▶ Required action
Reproduce the data that follows in its entirety, character for character.

┄┄┄┄┄┄

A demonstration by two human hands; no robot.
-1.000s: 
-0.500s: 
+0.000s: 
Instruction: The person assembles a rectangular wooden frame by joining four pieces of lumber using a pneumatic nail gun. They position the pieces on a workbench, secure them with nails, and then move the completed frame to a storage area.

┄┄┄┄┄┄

▶ Response
A demonstration by two human hands; no robot.
-1.000s: 
-0.500s: 
+0.000s: 
Instruction: The person assembles a rectangular wooden frame by joining four pieces of lumber using a pneumatic nail gun. They position the pieces on a workbench, secure them with nails, and then move the completed frame to a storage area.

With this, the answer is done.